Best method to share animations with attached meshes?

I have been attempting to find a ‘simple’ method of sharing animation with attached children (Clothing on a Skel Mesh etc).

My results have been more complicated then I assumed would be possible.
There has to be something(s) I have not stumbled across as of yet.

Any kind souls out there willing to throw a lifeline?..lol.

/tldr:
Best way to share animations with attached children?
Should I be combining meshes at runtime? can animation be shared with items attached to sockets?

Thanks for any pro-tips in advance.

You can make your character or pawn a composite.

Create a pawn or character blueprint. Double click on it.

Select Viewport and under the Add Component section drag and drop any skeletal mesh that shares the same skeleton so it’s under default. Select each SK mesh in turn and under details > animation Set Use Animation Blueprint and and then set none to whatever BP is assigned to the object in question. More or less you can added as many sub-components you wish as to what makes for a complete player model.

Built into the process.

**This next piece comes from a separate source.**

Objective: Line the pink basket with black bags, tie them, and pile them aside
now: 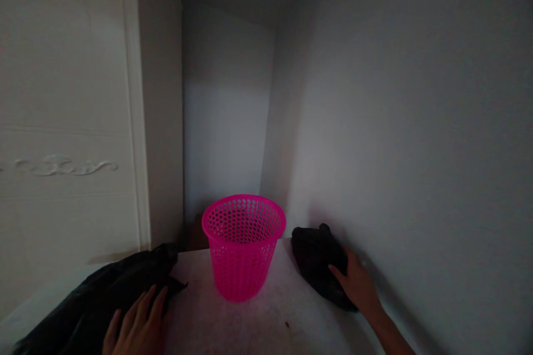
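Observation:
A bright pink plastic basket [242, 269] with a perforated wall stands upright at the middle of the white surface, and neither hand touches it. To its left lies a long, crumpled black plastic bag [102, 291]. My left hand [137, 324] rests on that bag's near side with the fingers stretched out and slightly apart. Right of the basket is a bunched black plastic bag [316, 259], close to the wall. My right hand [361, 287] grips its right side, thumb over the top, other fingers partly hidden behind it.
A pale wardrobe [70, 77] with a raised ornament rises on the left. A plain wall [400, 122] runs along the right side and meets the back wall [227, 105] in a corner. One tiny dark speck [287, 324] lies on the white tabletop [233, 327].

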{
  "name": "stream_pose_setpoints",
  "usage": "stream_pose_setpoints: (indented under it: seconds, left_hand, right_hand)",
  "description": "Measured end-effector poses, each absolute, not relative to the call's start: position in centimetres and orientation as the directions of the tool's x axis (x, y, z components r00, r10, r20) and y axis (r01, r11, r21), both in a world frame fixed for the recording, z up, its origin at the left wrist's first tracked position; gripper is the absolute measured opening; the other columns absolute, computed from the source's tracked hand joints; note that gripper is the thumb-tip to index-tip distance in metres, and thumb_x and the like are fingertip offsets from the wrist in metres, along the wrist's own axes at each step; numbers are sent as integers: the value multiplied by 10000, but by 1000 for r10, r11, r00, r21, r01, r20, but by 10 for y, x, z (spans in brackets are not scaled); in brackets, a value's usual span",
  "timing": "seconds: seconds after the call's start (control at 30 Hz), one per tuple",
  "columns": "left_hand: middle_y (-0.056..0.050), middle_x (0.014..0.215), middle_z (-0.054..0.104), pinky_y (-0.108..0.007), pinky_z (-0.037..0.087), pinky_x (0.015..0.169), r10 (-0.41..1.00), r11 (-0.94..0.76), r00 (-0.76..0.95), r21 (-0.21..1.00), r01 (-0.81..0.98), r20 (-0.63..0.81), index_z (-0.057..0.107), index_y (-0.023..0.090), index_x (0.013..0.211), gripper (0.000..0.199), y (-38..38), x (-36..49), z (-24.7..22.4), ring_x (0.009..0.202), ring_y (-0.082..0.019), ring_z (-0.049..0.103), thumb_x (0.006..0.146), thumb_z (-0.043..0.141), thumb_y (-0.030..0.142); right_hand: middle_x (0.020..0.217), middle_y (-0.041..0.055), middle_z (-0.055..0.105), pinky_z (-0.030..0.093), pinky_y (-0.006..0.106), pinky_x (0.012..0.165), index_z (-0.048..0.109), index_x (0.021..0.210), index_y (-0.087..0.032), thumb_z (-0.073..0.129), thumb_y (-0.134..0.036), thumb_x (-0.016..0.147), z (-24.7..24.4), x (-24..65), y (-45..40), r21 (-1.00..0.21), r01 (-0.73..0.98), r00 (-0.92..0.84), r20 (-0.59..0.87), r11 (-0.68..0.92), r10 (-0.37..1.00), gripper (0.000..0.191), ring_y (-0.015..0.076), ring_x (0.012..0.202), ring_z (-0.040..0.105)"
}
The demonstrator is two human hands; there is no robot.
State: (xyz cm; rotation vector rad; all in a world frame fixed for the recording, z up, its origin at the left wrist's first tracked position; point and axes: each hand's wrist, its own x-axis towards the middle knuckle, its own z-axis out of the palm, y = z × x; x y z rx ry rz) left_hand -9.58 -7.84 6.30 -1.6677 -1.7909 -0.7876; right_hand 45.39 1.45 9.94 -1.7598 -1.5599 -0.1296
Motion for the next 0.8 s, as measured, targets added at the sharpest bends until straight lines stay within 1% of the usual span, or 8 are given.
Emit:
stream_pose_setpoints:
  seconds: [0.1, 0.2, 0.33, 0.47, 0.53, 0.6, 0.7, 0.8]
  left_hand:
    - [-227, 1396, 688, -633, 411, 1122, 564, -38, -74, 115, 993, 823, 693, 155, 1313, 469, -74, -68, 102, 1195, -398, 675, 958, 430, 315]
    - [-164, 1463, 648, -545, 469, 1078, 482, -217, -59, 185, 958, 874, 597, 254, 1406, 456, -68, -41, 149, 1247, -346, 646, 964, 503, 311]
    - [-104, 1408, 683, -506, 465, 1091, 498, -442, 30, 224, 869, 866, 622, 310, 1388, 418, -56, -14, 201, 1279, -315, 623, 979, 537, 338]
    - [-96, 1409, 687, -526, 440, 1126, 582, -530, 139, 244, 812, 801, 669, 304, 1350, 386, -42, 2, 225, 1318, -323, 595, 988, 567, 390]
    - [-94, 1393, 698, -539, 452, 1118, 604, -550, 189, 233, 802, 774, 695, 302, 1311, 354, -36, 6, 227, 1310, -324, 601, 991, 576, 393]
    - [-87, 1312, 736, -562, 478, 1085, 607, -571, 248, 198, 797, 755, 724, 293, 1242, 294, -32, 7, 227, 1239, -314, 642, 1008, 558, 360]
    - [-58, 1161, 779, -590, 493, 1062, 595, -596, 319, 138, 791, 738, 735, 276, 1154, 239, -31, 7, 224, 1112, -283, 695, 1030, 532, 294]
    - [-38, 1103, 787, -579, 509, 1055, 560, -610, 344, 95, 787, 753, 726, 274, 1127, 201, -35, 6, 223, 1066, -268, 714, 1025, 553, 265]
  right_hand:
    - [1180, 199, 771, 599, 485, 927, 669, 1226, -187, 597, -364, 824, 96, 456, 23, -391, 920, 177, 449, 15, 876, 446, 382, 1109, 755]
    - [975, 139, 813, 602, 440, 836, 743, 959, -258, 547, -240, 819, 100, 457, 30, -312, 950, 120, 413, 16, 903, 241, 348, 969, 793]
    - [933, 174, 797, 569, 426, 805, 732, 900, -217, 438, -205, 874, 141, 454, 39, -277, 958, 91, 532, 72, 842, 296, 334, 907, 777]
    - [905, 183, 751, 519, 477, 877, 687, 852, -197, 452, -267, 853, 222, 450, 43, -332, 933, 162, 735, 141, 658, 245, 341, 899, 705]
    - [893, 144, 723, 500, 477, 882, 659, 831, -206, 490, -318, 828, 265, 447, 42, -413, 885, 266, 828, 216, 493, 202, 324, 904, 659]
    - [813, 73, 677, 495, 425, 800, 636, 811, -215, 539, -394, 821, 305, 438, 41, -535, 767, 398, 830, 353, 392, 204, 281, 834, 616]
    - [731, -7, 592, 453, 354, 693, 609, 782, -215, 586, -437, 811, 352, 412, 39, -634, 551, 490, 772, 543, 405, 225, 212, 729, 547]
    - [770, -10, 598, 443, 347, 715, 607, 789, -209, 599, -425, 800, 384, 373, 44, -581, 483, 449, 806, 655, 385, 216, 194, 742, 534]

You will figure it out once you see it. :wink:

Sure just add it as a component and if you make the main component the new root you can grab the item and under Details > Sockets > Parent Socket and link it to what you want (no need for a socket as a bone is a socket by default)

Same process for animation but instead of using a blueprint you can add an animation asset directly.

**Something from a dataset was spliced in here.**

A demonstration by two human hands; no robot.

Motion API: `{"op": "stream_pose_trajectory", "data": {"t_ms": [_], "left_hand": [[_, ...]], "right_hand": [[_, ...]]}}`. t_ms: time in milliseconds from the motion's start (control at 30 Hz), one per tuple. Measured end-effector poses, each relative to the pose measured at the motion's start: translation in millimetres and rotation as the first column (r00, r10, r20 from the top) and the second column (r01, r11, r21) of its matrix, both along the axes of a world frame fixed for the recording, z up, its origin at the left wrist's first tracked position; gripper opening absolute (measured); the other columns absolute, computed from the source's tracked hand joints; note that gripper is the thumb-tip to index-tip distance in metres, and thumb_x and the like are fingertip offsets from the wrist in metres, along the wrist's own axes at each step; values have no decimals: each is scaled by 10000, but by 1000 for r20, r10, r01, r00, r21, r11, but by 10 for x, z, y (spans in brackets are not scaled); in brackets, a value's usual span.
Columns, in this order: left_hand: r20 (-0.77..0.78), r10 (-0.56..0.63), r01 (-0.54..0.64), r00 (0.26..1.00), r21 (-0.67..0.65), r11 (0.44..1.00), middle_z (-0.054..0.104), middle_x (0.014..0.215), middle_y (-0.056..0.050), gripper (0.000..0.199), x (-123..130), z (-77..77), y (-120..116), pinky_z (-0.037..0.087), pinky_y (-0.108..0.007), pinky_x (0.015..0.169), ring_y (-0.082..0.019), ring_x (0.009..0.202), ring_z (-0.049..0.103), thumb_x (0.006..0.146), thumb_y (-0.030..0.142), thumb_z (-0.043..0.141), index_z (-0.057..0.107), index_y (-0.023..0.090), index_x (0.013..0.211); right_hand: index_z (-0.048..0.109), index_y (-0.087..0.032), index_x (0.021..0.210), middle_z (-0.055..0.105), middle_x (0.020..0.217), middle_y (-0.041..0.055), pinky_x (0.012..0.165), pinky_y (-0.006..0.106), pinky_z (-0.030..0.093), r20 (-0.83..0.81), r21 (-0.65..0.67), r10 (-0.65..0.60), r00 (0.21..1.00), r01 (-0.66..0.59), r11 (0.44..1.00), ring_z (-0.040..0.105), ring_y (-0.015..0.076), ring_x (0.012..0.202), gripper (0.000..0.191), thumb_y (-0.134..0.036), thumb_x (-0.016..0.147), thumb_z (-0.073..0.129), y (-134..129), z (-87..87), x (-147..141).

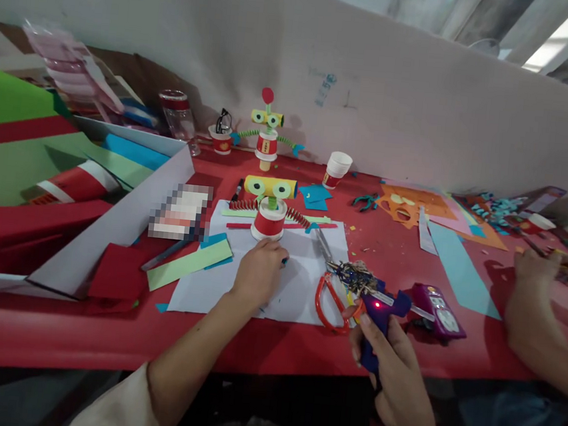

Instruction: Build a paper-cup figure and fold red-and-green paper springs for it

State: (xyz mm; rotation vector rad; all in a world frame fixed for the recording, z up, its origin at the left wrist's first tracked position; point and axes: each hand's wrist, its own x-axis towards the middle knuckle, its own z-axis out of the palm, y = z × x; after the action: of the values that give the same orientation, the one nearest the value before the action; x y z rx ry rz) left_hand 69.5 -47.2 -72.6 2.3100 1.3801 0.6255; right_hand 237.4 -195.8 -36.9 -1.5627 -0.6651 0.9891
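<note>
My right hand point(395, 358) grips a blue glue gun point(398, 307), red light point(377, 305) aglow, while my left hand point(258, 276) pinches a small blue piece point(285, 261) just in front of the red-cup figure point(269, 225) standing on white paper point(200, 299)

Near cup figure point(267, 226) stood on paper sheet point(299, 295); second figure point(266, 144) placed behind, before wall point(181, 29). Box point(128, 215) set left of sheet, loose cup point(80, 183) inside. Scissors point(326, 281) laid at sheet's right edge, glue gun point(379, 316) held right of them. Stacked cups point(337, 170) placed right of second figure.
</note>
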Motion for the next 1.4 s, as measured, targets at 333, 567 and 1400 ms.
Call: {"op": "stream_pose_trajectory", "data": {"t_ms": [333,567,1400], "left_hand": [[736,609,283,296,-677,679,656,775,-27,234,-657,92,-474,415,-179,550,-89,637,551,662,210,768,720,149,882],[627,779,542,-11,-651,531,615,750,-21,240,-822,54,-528,462,-116,536,-52,627,566,646,77,771,725,108,880],[520,854,497,-5,-740,453,694,742,-52,259,-781,112,-634,566,-147,615,-98,646,675,782,8,595,676,122,1000]], "right_hand": [[537,-191,753,497,472,-49,394,198,251,-57,-38,159,986,-161,986,381,78,423,334,-484,732,697,42,43,-182],[574,-184,836,506,498,-41,459,203,358,-39,-35,265,963,-267,963,438,95,469,319,-485,771,658,82,4,-340],[588,-201,987,531,565,-24,587,271,387,52,-4,446,893,-447,895,473,138,547,298,-464,913,470,-92,-94,-376]]}}
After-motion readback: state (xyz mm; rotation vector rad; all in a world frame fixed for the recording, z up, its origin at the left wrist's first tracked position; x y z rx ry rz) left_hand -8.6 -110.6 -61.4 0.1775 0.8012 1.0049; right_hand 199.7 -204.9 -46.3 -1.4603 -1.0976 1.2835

Thank you for the very quick suggestion!

Eager to play with this, will respond back with results.

Thank you again, much appreciated.

“Built into the process. You will figure it out once you see it.” - Seems that is exactly the point I need direction on.

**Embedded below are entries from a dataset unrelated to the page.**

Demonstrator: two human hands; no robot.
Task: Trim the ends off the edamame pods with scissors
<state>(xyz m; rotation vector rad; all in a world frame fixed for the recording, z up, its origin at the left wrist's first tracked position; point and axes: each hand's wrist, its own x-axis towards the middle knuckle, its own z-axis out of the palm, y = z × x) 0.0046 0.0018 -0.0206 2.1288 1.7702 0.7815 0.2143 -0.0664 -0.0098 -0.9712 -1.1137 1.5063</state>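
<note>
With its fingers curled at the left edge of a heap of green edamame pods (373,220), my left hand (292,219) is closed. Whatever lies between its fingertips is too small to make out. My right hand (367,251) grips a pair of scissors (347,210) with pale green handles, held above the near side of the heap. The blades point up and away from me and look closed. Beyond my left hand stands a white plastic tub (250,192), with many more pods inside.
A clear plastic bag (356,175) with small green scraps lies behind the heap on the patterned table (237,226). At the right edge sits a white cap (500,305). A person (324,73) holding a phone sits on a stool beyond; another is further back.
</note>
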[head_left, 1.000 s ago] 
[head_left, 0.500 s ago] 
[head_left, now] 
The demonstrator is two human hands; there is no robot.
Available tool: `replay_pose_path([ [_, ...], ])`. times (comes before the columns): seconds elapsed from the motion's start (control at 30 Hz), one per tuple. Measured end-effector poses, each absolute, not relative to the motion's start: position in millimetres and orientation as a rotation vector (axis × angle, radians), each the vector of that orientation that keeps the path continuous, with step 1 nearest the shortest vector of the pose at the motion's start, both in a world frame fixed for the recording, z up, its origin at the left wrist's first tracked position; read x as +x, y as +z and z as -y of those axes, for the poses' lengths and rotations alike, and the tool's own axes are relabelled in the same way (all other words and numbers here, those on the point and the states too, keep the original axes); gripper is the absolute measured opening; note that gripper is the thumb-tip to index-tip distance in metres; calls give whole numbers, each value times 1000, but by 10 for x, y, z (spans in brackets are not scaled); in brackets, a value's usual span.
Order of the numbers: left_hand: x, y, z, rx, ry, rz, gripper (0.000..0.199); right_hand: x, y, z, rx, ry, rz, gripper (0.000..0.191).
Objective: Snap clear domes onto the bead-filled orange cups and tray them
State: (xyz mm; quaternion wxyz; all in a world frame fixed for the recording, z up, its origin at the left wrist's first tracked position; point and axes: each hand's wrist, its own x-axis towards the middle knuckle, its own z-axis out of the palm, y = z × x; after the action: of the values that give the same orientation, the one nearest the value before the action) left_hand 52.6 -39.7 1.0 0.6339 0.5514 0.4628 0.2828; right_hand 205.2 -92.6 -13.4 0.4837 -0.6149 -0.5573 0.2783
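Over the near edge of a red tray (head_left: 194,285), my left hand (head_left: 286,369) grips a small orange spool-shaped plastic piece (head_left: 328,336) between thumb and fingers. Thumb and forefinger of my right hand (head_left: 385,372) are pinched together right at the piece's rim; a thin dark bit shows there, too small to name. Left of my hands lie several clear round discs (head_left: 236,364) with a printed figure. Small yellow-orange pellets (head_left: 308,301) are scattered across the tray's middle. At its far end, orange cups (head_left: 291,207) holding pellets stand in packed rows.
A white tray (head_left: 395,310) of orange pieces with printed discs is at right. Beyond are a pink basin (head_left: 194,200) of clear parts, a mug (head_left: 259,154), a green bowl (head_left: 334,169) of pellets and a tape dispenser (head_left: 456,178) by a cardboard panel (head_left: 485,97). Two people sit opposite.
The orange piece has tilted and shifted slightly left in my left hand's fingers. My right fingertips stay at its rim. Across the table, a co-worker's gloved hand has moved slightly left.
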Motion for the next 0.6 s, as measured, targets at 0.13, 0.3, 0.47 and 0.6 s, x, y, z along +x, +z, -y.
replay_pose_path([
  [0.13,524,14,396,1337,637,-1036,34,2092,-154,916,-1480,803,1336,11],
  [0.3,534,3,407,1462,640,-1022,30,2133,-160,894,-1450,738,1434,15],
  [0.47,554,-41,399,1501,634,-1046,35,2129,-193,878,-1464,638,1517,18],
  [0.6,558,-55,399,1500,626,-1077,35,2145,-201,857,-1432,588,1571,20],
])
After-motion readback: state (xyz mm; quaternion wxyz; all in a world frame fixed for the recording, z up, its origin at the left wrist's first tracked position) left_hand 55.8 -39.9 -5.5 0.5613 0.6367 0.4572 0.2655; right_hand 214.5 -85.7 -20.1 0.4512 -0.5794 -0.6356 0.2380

I can get my composite characters to move around but the attached objects do not pick up the animation assigned to the character blueprint.

Do I need to assign the animation to every piece separately?

Yes but each object does not need to share the same animations or blueprints.

Lets say your doing a player model with a separate head that you want to attach as a component of the complete model.

The body and head would have to share the same rig in the host program but could be exported separate and then import to share the same rig. As a component the head would target the same blue print as what you would use on the body and must be applied to both so that they are bound to the same inputs.

Now lets say you want to add an accessory, a bennie with a propeller that goes around and around, you would add it as a separate component use the head bone as the socket to link to and set the animation input to Use animation Asset and select the animation clip that is used to make it go around and round.

With this set up the player will spawn with key bindings but the propeller would spin using the raw animation clip.

Of course what every you attach skeleton and animations “must” match and if they don’t then they don’t do anything. :wink:

Can you say exactly what it is that you want to do?

Interesting way of doing it so I might do a how to video in the near future.

Im attempting a character creation/customization system.

Was going great until animating, I am hoping there is a way to easily share animations across a character.

I have all my assets using the same skeleton but when combined in one character BP, the attached pants just float with the character.
My confusion regarding separately dictating an animation to each piece in a composite character is how is the character is handled when complex movement comes into play(like a player controller or an ai state machine).

How do I ‘attach’ the pants to the character bones in the composite character so the animation is shared?

Be easier to show that to explain :slight_smile:

Ahhh, excellent video, really helped me see where I was going wrong.

I had been applying the animation bp to the skmeshes in the ‘Map’ (testing on an enemy NPC not my playable char).

What you have illustrated in the video is exactly the small detail I needed to see so thank you.